= Derby, New York =

Hamlet in New York, United States

Derby is a hamlet in Erie County, New York, United States. It is the postal address for much of the town of Evans, within which Derby is fully contained. The Derby ZIP code is 14047, and includes the neighborhood of Highland-on-the-Lake. Derby is also home to the North Evans Fire District which includes Highland Hose Volunteer Fire Company and the North Evans Volunteer Fire Company. Derby is home to Highland Elementary School, part of the Lake Shore School District.

Derby's retail district is centered on, and around, Erie Road (New York State Route 5) and includes a variety of stores and services including a Rite Aid, Tops Friendly Market, McDonald's, Autozone, the Derby Animal Hospital, Derby Optical Tim Hortons coffee shop, The Bagel Jar, and The Network Consulting Group of WNY [11].

Derby is located on the shores of Lake Erie in the southwest part of Erie County and 18 mi southwest of Buffalo.
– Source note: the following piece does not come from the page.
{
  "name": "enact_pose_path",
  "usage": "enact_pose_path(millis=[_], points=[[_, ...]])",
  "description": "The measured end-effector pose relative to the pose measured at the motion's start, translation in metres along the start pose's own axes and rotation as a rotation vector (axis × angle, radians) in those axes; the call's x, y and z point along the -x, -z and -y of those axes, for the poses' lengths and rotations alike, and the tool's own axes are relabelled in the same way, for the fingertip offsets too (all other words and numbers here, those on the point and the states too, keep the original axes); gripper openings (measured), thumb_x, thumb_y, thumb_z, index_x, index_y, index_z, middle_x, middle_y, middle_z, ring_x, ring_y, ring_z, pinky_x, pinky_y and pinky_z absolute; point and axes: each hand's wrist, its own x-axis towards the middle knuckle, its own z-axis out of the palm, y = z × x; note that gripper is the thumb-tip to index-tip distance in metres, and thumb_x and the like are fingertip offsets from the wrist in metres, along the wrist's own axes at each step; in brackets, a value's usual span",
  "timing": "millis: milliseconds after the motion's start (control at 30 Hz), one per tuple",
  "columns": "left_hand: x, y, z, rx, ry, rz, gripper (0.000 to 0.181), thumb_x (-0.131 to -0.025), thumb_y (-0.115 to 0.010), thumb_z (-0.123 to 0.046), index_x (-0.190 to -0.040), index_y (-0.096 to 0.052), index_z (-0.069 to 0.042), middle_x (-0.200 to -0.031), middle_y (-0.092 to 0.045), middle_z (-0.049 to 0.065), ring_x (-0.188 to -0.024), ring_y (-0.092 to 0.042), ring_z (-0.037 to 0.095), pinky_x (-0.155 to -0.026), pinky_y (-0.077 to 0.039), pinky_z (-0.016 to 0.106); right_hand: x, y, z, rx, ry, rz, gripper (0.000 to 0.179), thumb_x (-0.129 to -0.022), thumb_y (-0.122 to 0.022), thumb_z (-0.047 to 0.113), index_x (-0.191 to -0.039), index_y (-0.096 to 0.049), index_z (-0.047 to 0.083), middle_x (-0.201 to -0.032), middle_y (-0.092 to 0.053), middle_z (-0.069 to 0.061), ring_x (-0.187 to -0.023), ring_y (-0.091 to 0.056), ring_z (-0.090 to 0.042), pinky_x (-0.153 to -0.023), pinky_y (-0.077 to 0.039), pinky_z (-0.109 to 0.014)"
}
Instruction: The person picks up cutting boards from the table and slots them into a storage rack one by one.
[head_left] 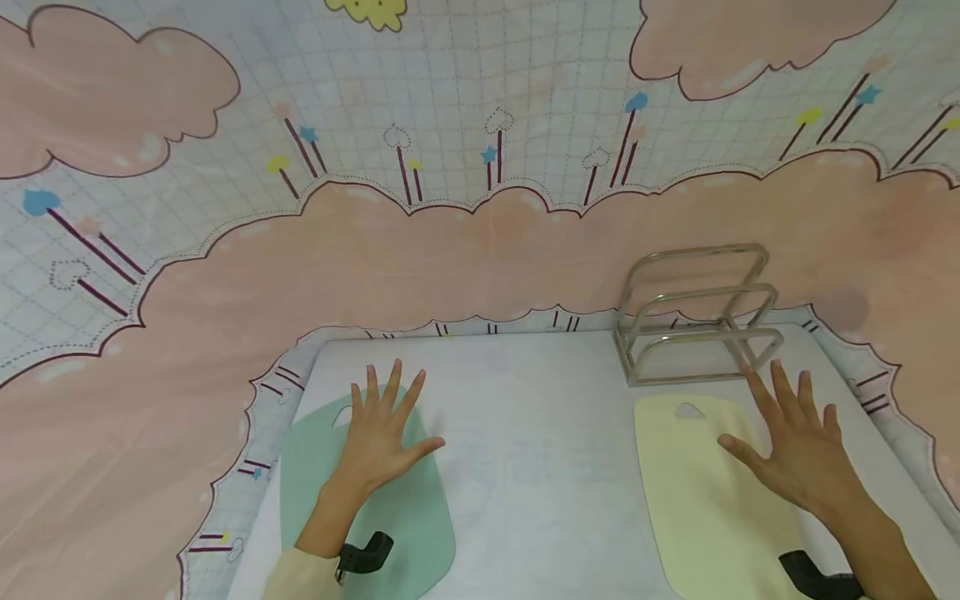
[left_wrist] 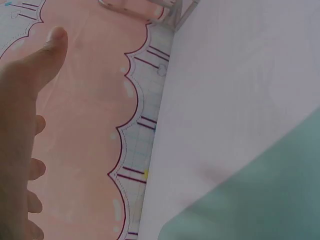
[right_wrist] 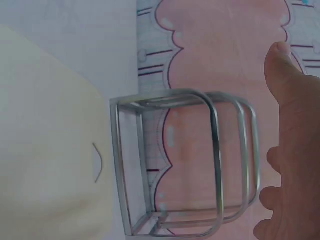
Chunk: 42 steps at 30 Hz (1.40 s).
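My left hand point(head_left: 382, 442) is spread over the green cutting board point(head_left: 412, 517) on the left, fingers straight and holding nothing. On the right, my right hand point(head_left: 802, 454) spreads its fingers above the right side of the pale yellow cutting board point(head_left: 697, 492). Its index fingertip overlaps the front corner of a metal wire rack point(head_left: 705, 337) in the head view. Both boards lie flat with their handle holes toward the back. The right wrist view shows the rack point(right_wrist: 217, 150) upright beside the yellow board point(right_wrist: 50, 140), with the right thumb held out.
A white tabletop point(head_left: 540, 467) lies under the boards and rack, with bare surface between the two boards. Patterned cloth with pink clouds point(head_left: 450, 267) surrounds it at the back and sides. A black strap point(head_left: 367, 554) is on the left wrist, another point(head_left: 817, 577) on the right.
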Motion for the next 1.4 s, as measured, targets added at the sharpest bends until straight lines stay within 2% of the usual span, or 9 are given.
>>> enact_pose_path(millis=[167,400,500,767,867,1000,1100,1233,1400], points=[[-0.009,-0.009,-0.014,0.073,-0.013,-0.022,0.098,-0.081,-0.024,-0.083,-0.151,-0.031,-0.014,-0.155,-0.017,0.022,-0.135,-0.002,0.057,-0.100,-0.014,0.074,0.000,-0.002,-0.006,-0.046,-0.013,-0.029,0.092,-0.092,-0.056,0.048,-0.154,0.002,0.013,-0.156,0.013,-0.019,-0.137,0.020,-0.043,-0.097,0.011,-0.073],[-0.026,-0.033,-0.039,0.156,0.017,0.013,0.096,-0.081,-0.023,-0.083,-0.153,-0.026,-0.018,-0.157,-0.014,0.018,-0.137,0.001,0.053,-0.103,-0.014,0.071,0.006,-0.002,-0.013,-0.129,-0.034,-0.069,0.090,-0.093,-0.058,0.042,-0.154,0.001,0.013,-0.156,0.013,-0.018,-0.137,0.021,-0.042,-0.096,0.013,-0.073],[-0.032,-0.042,-0.049,0.179,0.021,0.011,0.096,-0.082,-0.022,-0.083,-0.153,-0.025,-0.019,-0.156,-0.017,0.018,-0.138,-0.003,0.052,-0.104,-0.015,0.069,0.006,-0.001,-0.016,-0.143,-0.039,-0.079,0.089,-0.093,-0.058,0.041,-0.154,0.001,0.014,-0.157,0.012,-0.017,-0.138,0.020,-0.041,-0.097,0.013,-0.072],[-0.044,-0.053,-0.069,0.307,0.026,0.020,0.096,-0.082,-0.020,-0.083,-0.153,-0.024,-0.019,-0.157,-0.017,0.014,-0.141,-0.006,0.043,-0.107,-0.018,0.063,0.002,-0.004,-0.021,-0.186,-0.045,-0.127,0.086,-0.095,-0.055,0.042,-0.154,-0.001,0.012,-0.157,0.006,-0.020,-0.139,0.015,-0.042,-0.100,0.012,-0.069],[-0.050,-0.055,-0.076,0.330,0.010,0.034,0.097,-0.081,-0.018,-0.083,-0.154,-0.023,-0.018,-0.158,-0.014,0.010,-0.141,-0.005,0.042,-0.108,-0.017,0.061,0.001,-0.009,-0.023,-0.212,-0.026,-0.154,0.085,-0.094,-0.056,0.040,-0.155,-0.004,0.012,-0.158,0.004,-0.018,-0.140,0.012,-0.041,-0.102,0.012,-0.068],[-0.058,-0.059,-0.085,0.361,-0.040,0.016,0.097,-0.083,-0.018,-0.082,-0.152,-0.027,-0.014,-0.157,-0.019,0.012,-0.141,-0.007,0.044,-0.108,-0.017,0.062,0.002,-0.019,-0.024,-0.259,-0.008,-0.189,0.083,-0.094,-0.058,0.035,-0.155,-0.007,0.013,-0.159,0.002,-0.013,-0.142,0.009,-0.039,-0.103,0.011,-0.067],[-0.064,-0.064,-0.091,0.386,-0.068,-0.007,0.097,-0.084,-0.018,-0.081,-0.151,-0.029,-0.012,-0.155,-0.023,0.016,-0.140,-0.008,0.044,-0.107,-0.018,0.063,0.002,-0.023,-0.024,-0.286,-0.016,-0.205,0.081,-0.094,-0.058,0.035,-0.155,-0.008,0.012,-0.159,0.001,-0.011,-0.142,0.007,-0.038,-0.102,0.009,-0.069],[-0.074,-0.071,-0.104,0.436,-0.084,-0.018,0.096,-0.084,-0.019,-0.081,-0.152,-0.026,-0.013,-0.156,-0.021,0.015,-0.142,-0.007,0.041,-0.108,-0.018,0.061,-0.001,-0.022,-0.026,-0.295,-0.050,-0.204,0.080,-0.096,-0.055,0.035,-0.155,-0.006,0.012,-0.159,0.002,-0.011,-0.143,0.006,-0.038,-0.100,0.006,-0.073],[-0.086,-0.082,-0.122,0.538,-0.086,0.004,0.097,-0.083,-0.020,-0.082,-0.153,-0.023,-0.016,-0.159,-0.016,0.006,-0.143,-0.007,0.034,-0.101,-0.028,0.066,-0.003,-0.021,-0.033,-0.280,-0.074,-0.213,0.081,-0.095,-0.056,0.032,-0.155,-0.005,0.012,-0.158,0.003,-0.016,-0.142,0.007,-0.038,-0.098,0.003,-0.075]])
In the first quarter of the 20th century, many wealthy Buffalo families (i.e. Larkin, Kellogg, Schoellkopf, Mann, Trubee, Esty, Schmidt, Coit) built their summer estates there, including one called "Graycliff" designed by Frank Lloyd Wright for the family of Darwin Martin, an executive at the Larkin Soap Company. Also at Derby is the historic First Church of Evans Complex.